§ RECORDS FOR PROCESSING:
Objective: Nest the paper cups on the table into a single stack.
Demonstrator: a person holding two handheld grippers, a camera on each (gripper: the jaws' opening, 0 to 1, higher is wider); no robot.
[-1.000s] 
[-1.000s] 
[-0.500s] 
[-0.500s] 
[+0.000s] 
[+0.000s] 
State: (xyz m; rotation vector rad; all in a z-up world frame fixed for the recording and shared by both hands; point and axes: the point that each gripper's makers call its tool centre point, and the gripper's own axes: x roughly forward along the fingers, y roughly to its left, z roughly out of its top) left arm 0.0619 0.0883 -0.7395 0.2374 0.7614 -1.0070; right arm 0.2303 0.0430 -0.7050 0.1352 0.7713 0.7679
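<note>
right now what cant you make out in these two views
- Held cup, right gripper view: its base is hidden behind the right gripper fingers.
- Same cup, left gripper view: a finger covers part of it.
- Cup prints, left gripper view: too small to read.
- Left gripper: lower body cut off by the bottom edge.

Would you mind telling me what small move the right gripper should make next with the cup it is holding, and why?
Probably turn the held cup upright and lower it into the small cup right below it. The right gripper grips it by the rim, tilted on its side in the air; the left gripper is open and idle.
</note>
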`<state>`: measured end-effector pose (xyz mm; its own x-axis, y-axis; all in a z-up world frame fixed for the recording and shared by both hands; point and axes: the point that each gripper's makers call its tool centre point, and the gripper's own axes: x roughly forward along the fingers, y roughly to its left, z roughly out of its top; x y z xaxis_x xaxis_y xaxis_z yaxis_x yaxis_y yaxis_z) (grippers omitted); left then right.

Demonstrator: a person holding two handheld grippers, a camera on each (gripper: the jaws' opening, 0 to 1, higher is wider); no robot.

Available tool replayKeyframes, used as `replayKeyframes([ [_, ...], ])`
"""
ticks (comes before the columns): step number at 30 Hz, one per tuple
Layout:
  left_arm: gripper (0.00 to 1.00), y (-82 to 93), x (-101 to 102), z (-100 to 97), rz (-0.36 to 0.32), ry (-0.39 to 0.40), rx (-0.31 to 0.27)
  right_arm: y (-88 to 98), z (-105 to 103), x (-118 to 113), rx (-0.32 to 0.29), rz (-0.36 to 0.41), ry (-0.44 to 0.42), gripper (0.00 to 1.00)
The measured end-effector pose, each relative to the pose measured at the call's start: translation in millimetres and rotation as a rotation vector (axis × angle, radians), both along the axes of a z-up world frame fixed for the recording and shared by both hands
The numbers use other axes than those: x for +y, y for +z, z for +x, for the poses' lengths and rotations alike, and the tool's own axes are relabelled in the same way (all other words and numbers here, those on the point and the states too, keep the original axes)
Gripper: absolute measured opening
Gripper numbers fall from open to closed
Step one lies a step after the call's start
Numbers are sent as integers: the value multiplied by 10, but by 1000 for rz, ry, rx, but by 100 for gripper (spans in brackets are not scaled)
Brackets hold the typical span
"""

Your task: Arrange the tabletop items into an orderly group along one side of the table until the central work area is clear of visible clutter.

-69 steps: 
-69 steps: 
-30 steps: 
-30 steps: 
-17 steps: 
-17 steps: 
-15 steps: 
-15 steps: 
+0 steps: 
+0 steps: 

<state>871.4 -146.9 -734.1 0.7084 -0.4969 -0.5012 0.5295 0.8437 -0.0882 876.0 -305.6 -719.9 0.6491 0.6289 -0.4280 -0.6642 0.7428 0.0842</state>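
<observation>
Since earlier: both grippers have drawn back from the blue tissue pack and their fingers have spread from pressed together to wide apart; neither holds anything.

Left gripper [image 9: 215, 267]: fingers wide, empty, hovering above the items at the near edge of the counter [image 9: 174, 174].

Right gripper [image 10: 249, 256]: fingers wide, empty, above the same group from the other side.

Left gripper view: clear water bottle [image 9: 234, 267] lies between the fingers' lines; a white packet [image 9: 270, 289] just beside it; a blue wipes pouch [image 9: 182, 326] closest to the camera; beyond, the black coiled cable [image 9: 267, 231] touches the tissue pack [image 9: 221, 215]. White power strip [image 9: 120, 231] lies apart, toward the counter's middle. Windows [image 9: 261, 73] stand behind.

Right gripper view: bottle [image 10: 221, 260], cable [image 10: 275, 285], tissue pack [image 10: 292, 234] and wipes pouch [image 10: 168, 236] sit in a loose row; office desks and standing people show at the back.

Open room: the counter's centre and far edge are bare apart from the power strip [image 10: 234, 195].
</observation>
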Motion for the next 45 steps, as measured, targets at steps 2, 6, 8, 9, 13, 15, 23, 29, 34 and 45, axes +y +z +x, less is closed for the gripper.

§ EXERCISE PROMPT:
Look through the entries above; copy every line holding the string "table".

§ WRITTEN ANSWER:
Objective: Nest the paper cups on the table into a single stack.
Your task: Arrange the tabletop items into an orderly group along one side of the table until the central work area is clear of visible clutter.

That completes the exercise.